La Cassazione conferma l’ergastolo per Cesare Battisti

Confermata la condanna all’ergastolo per Cesare Battisti. Lo ha deciso la Corte di Cassazione che ha dichiarato oggi, 19 novembre, inammissibile il ricorso proposto dall’ex terrorista contro l’ordinanza con cui, il 17 maggio scorso, la Corte di Assise di Appello di Milano aveva negato la commutazione della pena dell’ergastolo in quella di trent’anni di reclusione.

Con il ricorso gli avvocati di Battisti avevano sollevato questioni che riguardavano la persistenza dell’efficacia dell’accordo di commutazione della pena che era stato stipulato tra le autorità italiane e brasiliane, in vista dell’estradizione dal Brasile (Battisti però venne consegnato all’Italia dalla Bolivia), nonché la legittimità della procedura culminata nell’espulsione del condannato dalla Bolivia. La Corte di Cassazione ha quindi ritenuto corretta la decisione della Corte di Assise di Appello milanese.

Il 25 marzo scorso il terrorista dei Proletari armati per il comunismo ha confessato i crimini di cui si è macchiato in Italia. Dopo 40 anni di latitanza, il 64enne, nato a Cisterna e cresciuto a Sermoneta, ha ammesso i crimini contestati al pubblico ministero di Milano Alberto Nobili durante l’interrogatorio.

Battisti è stato condannato per l’omicidio del maresciallo degli agenti di custodia, Antonio Santoro, ucciso a Udine il 6 giugno 1978, quello del gioielliere Pierluigi Torregiani e del commerciante Lino Sabbadin, che militava nel Msi, uccisi entrambi da gruppi dei Pac il 16 febbraio 1979, il primo a Milano e il secondo a Mestre; e quello dell’agente della Digos Andrea Campagna, assassinato a Milano il 19 aprile 1978.

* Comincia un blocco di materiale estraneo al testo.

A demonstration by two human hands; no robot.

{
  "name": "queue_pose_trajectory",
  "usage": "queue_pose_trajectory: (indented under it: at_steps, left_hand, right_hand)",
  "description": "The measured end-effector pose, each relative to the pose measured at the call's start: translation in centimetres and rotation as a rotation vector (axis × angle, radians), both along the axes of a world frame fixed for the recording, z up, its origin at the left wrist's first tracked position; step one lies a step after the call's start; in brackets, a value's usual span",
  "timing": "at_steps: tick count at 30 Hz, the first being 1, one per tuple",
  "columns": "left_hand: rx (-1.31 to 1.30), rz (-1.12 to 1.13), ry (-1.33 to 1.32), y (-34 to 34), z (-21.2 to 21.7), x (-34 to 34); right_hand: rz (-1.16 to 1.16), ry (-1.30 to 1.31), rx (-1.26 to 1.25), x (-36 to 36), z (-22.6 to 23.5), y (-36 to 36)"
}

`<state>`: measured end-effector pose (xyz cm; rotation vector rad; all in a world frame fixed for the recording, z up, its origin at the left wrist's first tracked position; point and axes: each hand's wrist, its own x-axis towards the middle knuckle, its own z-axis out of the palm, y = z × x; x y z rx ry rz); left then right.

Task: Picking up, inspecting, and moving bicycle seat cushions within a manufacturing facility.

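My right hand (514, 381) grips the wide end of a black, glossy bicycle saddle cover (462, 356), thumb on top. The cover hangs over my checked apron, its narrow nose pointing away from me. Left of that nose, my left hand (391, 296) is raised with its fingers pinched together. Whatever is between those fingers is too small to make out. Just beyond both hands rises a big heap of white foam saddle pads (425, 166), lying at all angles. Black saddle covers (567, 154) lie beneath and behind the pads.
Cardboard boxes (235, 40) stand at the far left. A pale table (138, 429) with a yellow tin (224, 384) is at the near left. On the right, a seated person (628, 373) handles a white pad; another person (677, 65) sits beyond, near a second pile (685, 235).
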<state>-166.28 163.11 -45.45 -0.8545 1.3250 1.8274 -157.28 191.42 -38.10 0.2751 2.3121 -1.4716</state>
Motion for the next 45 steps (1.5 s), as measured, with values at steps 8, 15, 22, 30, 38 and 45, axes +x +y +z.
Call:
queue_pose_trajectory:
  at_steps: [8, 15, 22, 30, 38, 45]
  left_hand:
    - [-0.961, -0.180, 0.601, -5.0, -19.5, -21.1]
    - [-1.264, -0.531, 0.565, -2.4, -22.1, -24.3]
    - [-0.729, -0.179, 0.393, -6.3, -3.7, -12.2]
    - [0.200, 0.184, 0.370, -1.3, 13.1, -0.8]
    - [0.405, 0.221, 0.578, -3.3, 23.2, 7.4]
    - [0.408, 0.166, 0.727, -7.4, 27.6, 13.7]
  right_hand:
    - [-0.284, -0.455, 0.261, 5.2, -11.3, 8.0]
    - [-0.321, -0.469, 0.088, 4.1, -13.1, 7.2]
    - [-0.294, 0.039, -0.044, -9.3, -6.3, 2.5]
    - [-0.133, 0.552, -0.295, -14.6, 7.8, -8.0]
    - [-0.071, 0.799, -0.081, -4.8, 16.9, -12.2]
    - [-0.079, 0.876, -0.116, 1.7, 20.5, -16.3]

Le sue dichiarazioni sono state lunghe e lo scrittore ha spiegato anche altri aspetti. “Nel suo interrogatorio – ha aggiunto il pm Nobili –  Battisti ha detto di non avere goduto di nessuna copertura occulta durante la sua latitanza e si è avvalso della sue dichiarazioni di innocenza per ottenere appoggi dall’estrema sinistra in Francia, Messico e Brasile, e dallo stesso Lula”. Aveva quindi specificato di non aver commesso nessun reato durante la latitanza, impegnandosi nella sua attività di scrittore e traduttore.